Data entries
----------
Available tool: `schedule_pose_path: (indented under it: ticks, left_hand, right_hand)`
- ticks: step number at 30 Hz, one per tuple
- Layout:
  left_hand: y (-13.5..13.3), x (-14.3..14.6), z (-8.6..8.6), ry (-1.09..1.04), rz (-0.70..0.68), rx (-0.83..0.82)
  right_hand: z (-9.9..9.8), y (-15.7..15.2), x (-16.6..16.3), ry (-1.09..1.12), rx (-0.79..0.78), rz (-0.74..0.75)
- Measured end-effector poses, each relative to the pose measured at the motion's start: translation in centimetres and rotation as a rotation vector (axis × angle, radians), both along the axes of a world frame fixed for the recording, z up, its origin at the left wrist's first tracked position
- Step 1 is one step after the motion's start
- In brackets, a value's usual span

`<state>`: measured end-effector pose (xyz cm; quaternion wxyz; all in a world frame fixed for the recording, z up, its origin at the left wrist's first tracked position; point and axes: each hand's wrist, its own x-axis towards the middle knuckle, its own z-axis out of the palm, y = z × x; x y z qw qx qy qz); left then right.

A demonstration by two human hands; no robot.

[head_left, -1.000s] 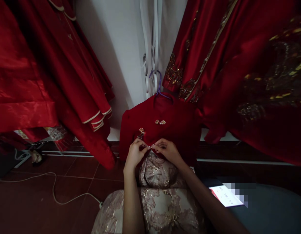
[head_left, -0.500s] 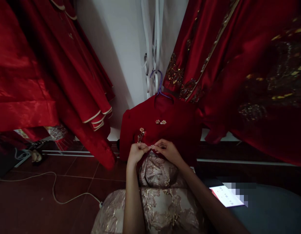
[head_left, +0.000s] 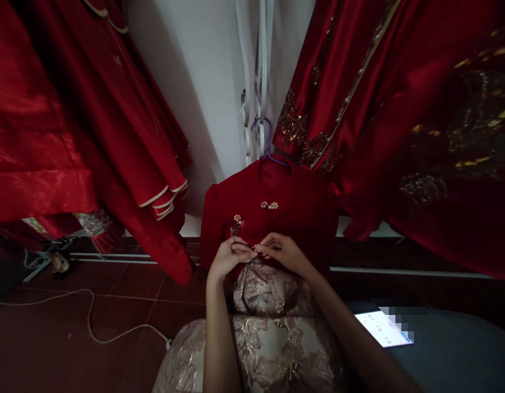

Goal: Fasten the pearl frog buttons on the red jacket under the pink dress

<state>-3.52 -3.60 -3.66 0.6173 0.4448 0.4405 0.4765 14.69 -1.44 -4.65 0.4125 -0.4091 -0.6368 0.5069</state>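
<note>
Hands, L (head_left: 228, 257) & R (head_left: 282, 252), pinching red jacket (head_left: 272, 210) front, fingertips touching

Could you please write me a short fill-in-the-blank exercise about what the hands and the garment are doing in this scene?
1. Both hands meet at the front of a small ___ jacket.
2. The jacket hangs on a ___ hanger.
3. A white ___ trails across the floor.

Missing words: red; purple; cable

White wall (head_left: 187, 71), dark red tiled floor (head_left: 72, 338)
</note>
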Motion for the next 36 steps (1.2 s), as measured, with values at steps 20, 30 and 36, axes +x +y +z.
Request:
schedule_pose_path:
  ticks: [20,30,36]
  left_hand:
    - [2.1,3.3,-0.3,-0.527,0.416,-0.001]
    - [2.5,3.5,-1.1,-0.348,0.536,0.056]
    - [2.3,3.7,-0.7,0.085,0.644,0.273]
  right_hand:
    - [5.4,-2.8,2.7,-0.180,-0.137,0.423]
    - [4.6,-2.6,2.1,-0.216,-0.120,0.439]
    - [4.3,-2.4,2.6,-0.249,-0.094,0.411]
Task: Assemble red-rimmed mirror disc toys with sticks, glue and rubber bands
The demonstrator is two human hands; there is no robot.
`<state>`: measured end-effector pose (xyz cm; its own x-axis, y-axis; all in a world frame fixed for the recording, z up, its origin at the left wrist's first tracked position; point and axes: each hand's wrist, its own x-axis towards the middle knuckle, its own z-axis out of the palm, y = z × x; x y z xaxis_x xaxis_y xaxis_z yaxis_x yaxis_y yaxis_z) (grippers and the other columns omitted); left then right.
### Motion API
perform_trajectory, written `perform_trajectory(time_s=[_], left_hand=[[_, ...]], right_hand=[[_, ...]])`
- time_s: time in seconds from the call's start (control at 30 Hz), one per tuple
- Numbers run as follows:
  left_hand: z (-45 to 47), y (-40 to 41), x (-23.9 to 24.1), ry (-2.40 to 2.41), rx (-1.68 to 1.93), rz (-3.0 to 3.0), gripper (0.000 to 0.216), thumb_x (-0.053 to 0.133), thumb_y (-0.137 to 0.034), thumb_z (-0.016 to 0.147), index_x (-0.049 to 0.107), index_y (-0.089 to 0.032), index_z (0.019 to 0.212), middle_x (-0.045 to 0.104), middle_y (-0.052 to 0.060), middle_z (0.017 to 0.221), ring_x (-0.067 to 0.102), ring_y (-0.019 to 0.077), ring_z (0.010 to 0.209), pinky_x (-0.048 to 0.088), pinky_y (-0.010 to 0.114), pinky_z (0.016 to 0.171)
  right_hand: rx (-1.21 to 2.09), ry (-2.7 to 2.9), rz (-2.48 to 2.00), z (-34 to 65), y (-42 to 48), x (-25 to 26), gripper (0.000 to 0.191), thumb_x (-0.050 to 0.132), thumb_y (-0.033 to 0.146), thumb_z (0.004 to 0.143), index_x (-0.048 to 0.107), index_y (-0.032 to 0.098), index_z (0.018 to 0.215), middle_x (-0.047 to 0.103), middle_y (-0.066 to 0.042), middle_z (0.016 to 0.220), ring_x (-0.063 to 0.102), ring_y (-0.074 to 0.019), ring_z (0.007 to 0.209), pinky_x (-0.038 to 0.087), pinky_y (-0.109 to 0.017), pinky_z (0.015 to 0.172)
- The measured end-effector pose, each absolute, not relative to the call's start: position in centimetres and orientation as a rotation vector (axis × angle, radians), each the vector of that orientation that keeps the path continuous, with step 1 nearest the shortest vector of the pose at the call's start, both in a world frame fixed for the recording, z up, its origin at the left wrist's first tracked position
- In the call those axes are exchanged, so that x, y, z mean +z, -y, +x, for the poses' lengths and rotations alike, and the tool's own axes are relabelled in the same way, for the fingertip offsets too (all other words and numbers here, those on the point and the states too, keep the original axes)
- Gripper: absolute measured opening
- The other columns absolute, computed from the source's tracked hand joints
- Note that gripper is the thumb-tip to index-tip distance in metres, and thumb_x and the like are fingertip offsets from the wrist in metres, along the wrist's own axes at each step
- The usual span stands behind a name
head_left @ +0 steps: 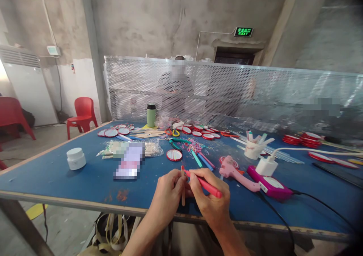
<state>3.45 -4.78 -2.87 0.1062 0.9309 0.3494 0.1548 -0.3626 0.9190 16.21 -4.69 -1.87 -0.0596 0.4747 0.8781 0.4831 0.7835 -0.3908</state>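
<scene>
Left hand (167, 193) pinching wooden stick (183, 188), right hand (208, 195) gripping red marker (205, 185), pink glue gun (236, 172) nearby

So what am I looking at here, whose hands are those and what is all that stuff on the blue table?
The one picture comes from a camera worn on a person's head, looking down at their own bare hands. The left hand holds a thin flat wooden stick upright. The right hand holds a red marker pen with its tip at the stick. On the blue worktable lie a pink glue gun, a white lidded jar, a green flask, round red-rimmed discs and a bag of wooden sticks. Behind a perforated metal screen sits another person.
</scene>
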Motion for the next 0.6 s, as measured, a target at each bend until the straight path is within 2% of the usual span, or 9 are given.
perform_trajectory(time_s=[0.6], left_hand=[[3.41,4.68,-3.08,-1.078,1.335,1.643,0.036,0.044,-0.041,0.094,0.055,-0.018,0.069,0.054,-0.003,0.047,0.050,0.0122,0.046,0.035,0.021,0.050]], right_hand=[[0.018,1.727,-0.755,16.17,4.72,-1.76,0.014,0.055,0.015,0.089,0.066,0.020,0.081,0.067,0.000,0.068,0.063,-0.0125,0.059,0.050,-0.022,0.059]])
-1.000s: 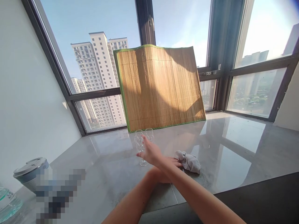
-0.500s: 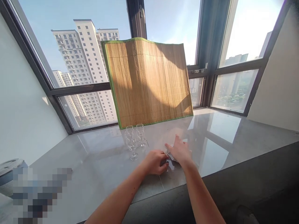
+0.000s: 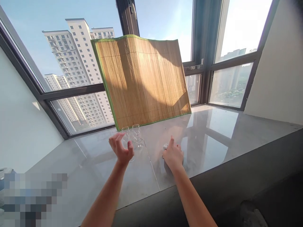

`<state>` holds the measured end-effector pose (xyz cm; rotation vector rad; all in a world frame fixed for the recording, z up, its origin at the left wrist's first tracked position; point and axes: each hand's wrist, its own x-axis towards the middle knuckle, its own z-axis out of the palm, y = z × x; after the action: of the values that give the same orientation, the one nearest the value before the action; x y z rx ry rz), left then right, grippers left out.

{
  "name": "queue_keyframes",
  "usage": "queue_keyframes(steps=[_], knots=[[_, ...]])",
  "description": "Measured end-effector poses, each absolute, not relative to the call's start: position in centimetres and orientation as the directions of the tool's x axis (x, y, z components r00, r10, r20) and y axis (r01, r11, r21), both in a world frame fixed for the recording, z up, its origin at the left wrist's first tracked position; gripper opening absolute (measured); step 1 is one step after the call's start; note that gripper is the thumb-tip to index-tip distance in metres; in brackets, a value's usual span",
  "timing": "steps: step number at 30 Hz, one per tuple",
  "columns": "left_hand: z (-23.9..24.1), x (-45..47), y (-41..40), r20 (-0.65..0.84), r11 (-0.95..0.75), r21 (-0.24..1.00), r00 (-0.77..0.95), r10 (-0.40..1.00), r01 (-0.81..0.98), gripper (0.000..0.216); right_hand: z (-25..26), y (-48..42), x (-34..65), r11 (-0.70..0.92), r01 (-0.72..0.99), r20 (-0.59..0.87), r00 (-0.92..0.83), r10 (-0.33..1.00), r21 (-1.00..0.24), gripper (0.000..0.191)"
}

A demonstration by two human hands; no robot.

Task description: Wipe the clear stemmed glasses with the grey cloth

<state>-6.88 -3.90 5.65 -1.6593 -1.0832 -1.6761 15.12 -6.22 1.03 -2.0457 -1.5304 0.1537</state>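
Small clear stemmed glasses stand upright in a cluster on the glossy grey ledge (image 3: 99, 176). One rear glass (image 3: 135, 134) shows most fully; another glass (image 3: 125, 132) is partly behind my fingers. My left hand (image 3: 121, 148) is at the front of the cluster, thumb and fingers apart and curved, and covers most of the nearest glass, whose foot peeks out beside the wrist. Whether it touches that glass I cannot tell. To the right, my right hand (image 3: 174, 155) is closed over a crumpled white cloth or tissue (image 3: 165, 147) low on the ledge, index finger pointing forward.
Behind the glasses a bamboo mat (image 3: 146, 82) with green edging leans against the dark window frame (image 3: 203, 47). The ledge's front edge (image 3: 201, 173) runs diagonally on the right. A blurred patch (image 3: 33, 198) covers the lower left corner.
My left hand has left the spot beside my right hand, moved left to the glasses and spread its fingers. My right hand stays with the white material. The view has shifted slightly.
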Motion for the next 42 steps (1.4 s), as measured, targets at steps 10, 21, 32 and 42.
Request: queue_keyframes(steps=[10,21,32,42], knots=[[6.2,-9.6,-1.1,0.576,-0.442,0.810,-0.662,0.480,0.384,0.031,1.6,-7.9,15.6,-0.144,0.843,0.127,0.242,0.962,-0.519,0.073],[5.7,-8.2,-1.6,0.515,-0.413,0.855,-0.597,0.615,0.313,0.040,5.7,-11.1,14.6,0.456,0.624,0.649,0.111,0.753,-0.635,0.092],[5.5,-6.7,-1.9,0.483,-0.367,0.875,-0.552,0.680,0.315,0.035,10.1,-16.1,12.4,0.804,0.408,0.877,-0.015,0.480,-0.433,0.098],[4.8,-6.0,-1.9,0.565,-0.396,0.823,-0.517,0.643,0.407,0.022,1.8,-7.7,15.0,0.290,0.849,0.503,-0.033,0.864,-0.443,0.091]])
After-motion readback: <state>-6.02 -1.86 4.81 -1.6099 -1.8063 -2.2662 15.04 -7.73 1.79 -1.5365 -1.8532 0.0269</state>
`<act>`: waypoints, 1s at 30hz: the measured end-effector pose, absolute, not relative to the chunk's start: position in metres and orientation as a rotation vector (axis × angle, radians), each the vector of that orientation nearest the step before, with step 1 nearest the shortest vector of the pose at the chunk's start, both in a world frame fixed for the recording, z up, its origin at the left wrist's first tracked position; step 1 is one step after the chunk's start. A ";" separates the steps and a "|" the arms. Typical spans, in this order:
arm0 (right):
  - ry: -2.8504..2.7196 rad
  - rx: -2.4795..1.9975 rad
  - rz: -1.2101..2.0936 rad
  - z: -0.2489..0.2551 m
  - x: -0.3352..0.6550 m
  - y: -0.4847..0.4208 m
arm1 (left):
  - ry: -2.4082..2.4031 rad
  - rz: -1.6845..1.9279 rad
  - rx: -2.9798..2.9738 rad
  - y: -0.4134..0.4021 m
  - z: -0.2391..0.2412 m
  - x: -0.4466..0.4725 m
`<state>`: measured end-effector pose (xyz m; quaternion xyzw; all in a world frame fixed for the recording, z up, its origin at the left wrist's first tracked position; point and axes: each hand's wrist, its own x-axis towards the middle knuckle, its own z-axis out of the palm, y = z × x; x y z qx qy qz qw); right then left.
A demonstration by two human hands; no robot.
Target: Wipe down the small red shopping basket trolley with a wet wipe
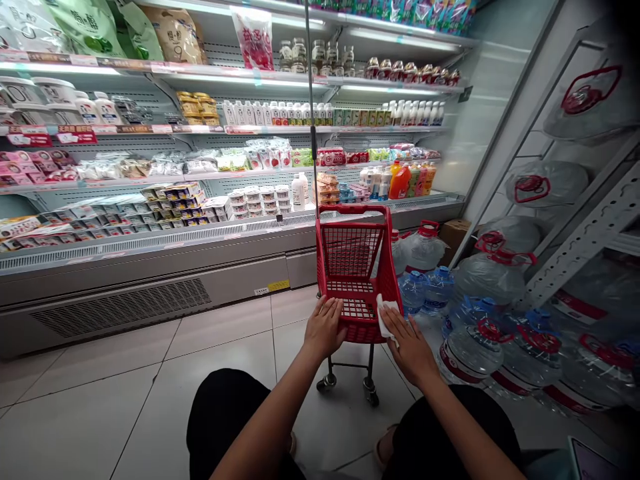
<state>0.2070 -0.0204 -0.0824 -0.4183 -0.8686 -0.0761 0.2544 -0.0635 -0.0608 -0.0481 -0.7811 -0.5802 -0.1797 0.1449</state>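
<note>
Your left hand [325, 327] is on the near left corner of the red shopping cart [345, 257], fingers close together and curled over the rim, gripping it. Your right hand [410, 343] is at the near right corner, fingers narrow and laid over a white cloth [385, 312], holding it pressed against the cart's edge; part of the cloth pokes up above your fingertips and a strip hangs below your palm. The cart stands upright on its small wheels [326, 382] on the pale tiled floor [100, 413], right in front of you, between your knees and the refrigerated display case [150, 293]. Its red handle arches over the far end. Just to the right of the cart, big water jugs [470, 350] with red and blue caps lie piled on the floor, some touching one another, and more sit on the metal rack [585, 233] above them. A cardboard box [454, 233] sits in the corner behind the jugs.
</note>
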 end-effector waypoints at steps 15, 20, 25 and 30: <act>-2.286 -1.033 -0.124 -0.089 0.151 -0.041 | -1.651 -0.532 -2.361 -0.091 -0.057 -0.028; -2.361 -0.960 -0.106 -0.083 0.164 -0.039 | -1.511 -0.502 -2.462 -0.088 -0.044 -0.043; -2.297 -1.134 -0.080 -0.079 0.208 -0.005 | -1.627 -0.502 -2.347 -0.074 -0.031 -0.063; -2.219 -1.180 -0.102 -0.088 0.179 -0.022 | -1.721 -0.568 -2.247 -0.070 -0.048 -0.032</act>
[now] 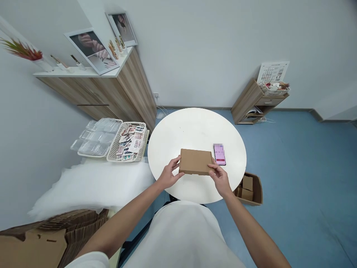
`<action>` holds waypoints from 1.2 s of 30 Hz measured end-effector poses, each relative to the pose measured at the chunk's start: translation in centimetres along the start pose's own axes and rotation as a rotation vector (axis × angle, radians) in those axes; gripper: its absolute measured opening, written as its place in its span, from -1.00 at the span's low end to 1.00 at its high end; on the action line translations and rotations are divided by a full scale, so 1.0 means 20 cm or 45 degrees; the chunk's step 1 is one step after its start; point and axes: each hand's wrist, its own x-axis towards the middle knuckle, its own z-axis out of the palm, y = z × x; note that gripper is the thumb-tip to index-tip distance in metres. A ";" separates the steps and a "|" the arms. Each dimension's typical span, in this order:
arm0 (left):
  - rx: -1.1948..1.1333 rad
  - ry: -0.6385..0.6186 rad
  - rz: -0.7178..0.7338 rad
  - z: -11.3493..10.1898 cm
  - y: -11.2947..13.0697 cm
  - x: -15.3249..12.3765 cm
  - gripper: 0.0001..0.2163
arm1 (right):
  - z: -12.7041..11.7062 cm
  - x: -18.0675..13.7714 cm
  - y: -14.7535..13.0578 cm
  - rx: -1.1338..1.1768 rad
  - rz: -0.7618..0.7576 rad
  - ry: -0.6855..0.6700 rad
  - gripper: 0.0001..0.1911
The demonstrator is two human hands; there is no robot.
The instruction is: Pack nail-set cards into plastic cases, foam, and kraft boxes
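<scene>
A flat brown cardboard box [196,160], its lid closed, is held level over the front half of a round white table [192,126]. My left hand [170,173] grips the box's left end, thumb at the near corner and fingers along the side. At the right end, my right hand [219,176] holds the box with fingers over the near corner. Just right of the box lies a phone [219,154] with a pink screen. Whether the box's underside touches the table I cannot tell.
Left of the table stand a basket of nail sets [128,143], clear plastic cases [100,136], white wrapping sheets [97,182] and stacked flat cardboard [41,242]. An open carton with small boxes [258,190] sits on the floor at right. Behind are a wooden cabinet [136,85] and small shelf [248,98].
</scene>
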 end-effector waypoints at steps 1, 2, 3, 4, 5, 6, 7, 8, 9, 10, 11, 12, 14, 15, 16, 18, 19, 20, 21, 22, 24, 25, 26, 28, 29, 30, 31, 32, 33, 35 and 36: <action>0.036 0.004 -0.006 0.00 0.00 0.00 -0.40 | 0.00 0.00 0.01 0.025 0.014 0.053 -0.61; 0.058 0.002 -0.028 0.01 0.00 -0.01 -0.37 | 0.00 0.01 0.02 0.043 0.008 0.121 -0.57; 0.055 -0.006 -0.064 0.01 -0.01 -0.02 -0.33 | 0.00 0.01 0.03 0.047 -0.006 0.185 -0.52; 0.024 -0.024 -0.112 0.01 -0.01 -0.02 -0.29 | 0.00 0.01 0.05 0.029 -0.018 0.226 -0.47; -0.035 -0.039 -0.164 0.02 -0.02 -0.03 -0.24 | 0.00 0.02 0.06 -0.010 -0.027 0.238 -0.44; -0.112 -0.039 -0.211 0.02 -0.04 -0.04 -0.22 | 0.00 0.02 0.08 -0.059 -0.033 0.228 -0.42; -0.192 -0.019 -0.258 0.03 -0.05 -0.04 -0.22 | 0.00 0.01 0.09 -0.104 -0.037 0.198 -0.42; -0.264 0.013 -0.304 0.04 -0.07 -0.04 -0.24 | 0.01 0.01 0.11 -0.138 -0.038 0.155 -0.42; -0.319 0.049 -0.348 0.04 -0.08 -0.04 -0.29 | 0.02 0.01 0.12 -0.159 -0.040 0.114 -0.43; -0.351 0.082 -0.388 0.04 -0.09 -0.03 -0.34 | 0.03 0.01 0.12 -0.168 -0.043 0.083 -0.44; -0.358 0.102 -0.421 0.04 -0.10 -0.03 -0.39 | 0.04 0.01 0.13 -0.171 -0.044 0.066 -0.45; -0.337 0.114 -0.441 0.04 -0.11 -0.02 -0.43 | 0.05 0.02 0.13 -0.176 -0.042 0.064 -0.46; -0.223 0.134 -0.449 0.03 -0.11 -0.01 -0.49 | 0.07 0.02 0.14 -0.230 -0.029 0.097 -0.49; -0.145 0.156 -0.457 0.03 -0.12 -0.01 -0.51 | 0.08 0.02 0.14 -0.281 -0.014 0.123 -0.50; -0.072 0.174 -0.474 0.02 -0.12 0.00 -0.52 | 0.10 0.03 0.14 -0.331 0.007 0.147 -0.50; 0.029 0.174 -0.519 0.01 -0.14 -0.01 -0.54 | 0.12 0.03 0.16 -0.402 0.061 0.189 -0.48; 0.051 0.158 -0.538 0.01 -0.15 -0.01 -0.54 | 0.14 0.02 0.17 -0.414 0.085 0.207 -0.47; 0.062 0.139 -0.546 0.01 -0.17 -0.01 -0.54 | 0.15 0.02 0.18 -0.412 0.102 0.223 -0.46; 0.067 0.118 -0.544 0.00 -0.18 -0.02 -0.54 | 0.16 0.01 0.19 -0.402 0.111 0.238 -0.45; 0.069 0.100 -0.536 0.00 -0.20 -0.02 -0.55 | 0.18 0.01 0.21 -0.389 0.113 0.257 -0.45; 0.070 0.087 -0.511 0.00 -0.23 -0.02 -0.56 | 0.20 -0.01 0.23 -0.362 0.112 0.321 -0.45; 0.065 0.090 -0.494 0.00 -0.24 -0.02 -0.57 | 0.21 -0.02 0.24 -0.349 0.115 0.362 -0.46; 0.057 0.104 -0.480 0.01 -0.24 -0.02 -0.57 | 0.22 -0.03 0.25 -0.338 0.122 0.406 -0.48; 0.037 0.136 -0.476 0.03 -0.25 -0.02 -0.56 | 0.23 -0.05 0.26 -0.323 0.139 0.480 -0.51; 0.032 0.143 -0.485 0.05 -0.24 -0.01 -0.56 | 0.23 -0.07 0.26 -0.318 0.141 0.503 -0.54; 0.032 0.140 -0.496 0.07 -0.24 -0.01 -0.56 | 0.22 -0.08 0.26 -0.317 0.137 0.516 -0.56; 0.034 0.128 -0.501 0.09 -0.23 -0.01 -0.57 | 0.20 -0.09 0.26 -0.319 0.126 0.522 -0.58; 0.036 0.109 -0.495 0.12 -0.22 -0.01 -0.57 | 0.18 -0.10 0.26 -0.326 0.111 0.521 -0.59; 0.038 0.086 -0.480 0.16 -0.20 0.00 -0.56 | 0.14 -0.12 0.26 -0.337 0.094 0.518 -0.59; 0.048 0.057 -0.449 0.24 -0.18 0.00 -0.53 | 0.06 -0.14 0.27 -0.361 0.069 0.508 -0.57; 0.060 0.047 -0.442 0.29 -0.16 0.01 -0.51 | 0.01 -0.14 0.27 -0.366 0.064 0.517 -0.55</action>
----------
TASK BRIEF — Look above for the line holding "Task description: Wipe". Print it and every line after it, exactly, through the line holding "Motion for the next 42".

TASK SOLUTION —
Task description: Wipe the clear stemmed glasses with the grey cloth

<state>-6.88 -3.90 5.65 -1.6593 -1.0832 -1.6761 15.12 -6.22 1.03 -2.0457 -1.5304 0.1537</state>
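Small clear stemmed glasses stand upright in a cluster on the glossy grey ledge (image 3: 99, 176). One rear glass (image 3: 135, 134) shows most fully; another glass (image 3: 125, 132) is partly behind my fingers. My left hand (image 3: 121, 148) is at the front of the cluster, thumb and fingers apart and curved, and covers most of the nearest glass, whose foot peeks out beside the wrist. Whether it touches that glass I cannot tell. To the right, my right hand (image 3: 174, 155) is closed over a crumpled white cloth or tissue (image 3: 165, 147) low on the ledge, index finger pointing forward.
Behind the glasses a bamboo mat (image 3: 146, 82) with green edging leans against the dark window frame (image 3: 203, 47). The ledge's front edge (image 3: 201, 173) runs diagonally on the right. A blurred patch (image 3: 33, 198) covers the lower left corner.
My left hand has left the spot beside my right hand, moved left to the glasses and spread its fingers. My right hand stays with the white material. The view has shifted slightly.
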Motion for the next 42 steps (1.4 s), as measured, targets at steps 10, 21, 32 and 42.

A complete answer has now been given to the exercise.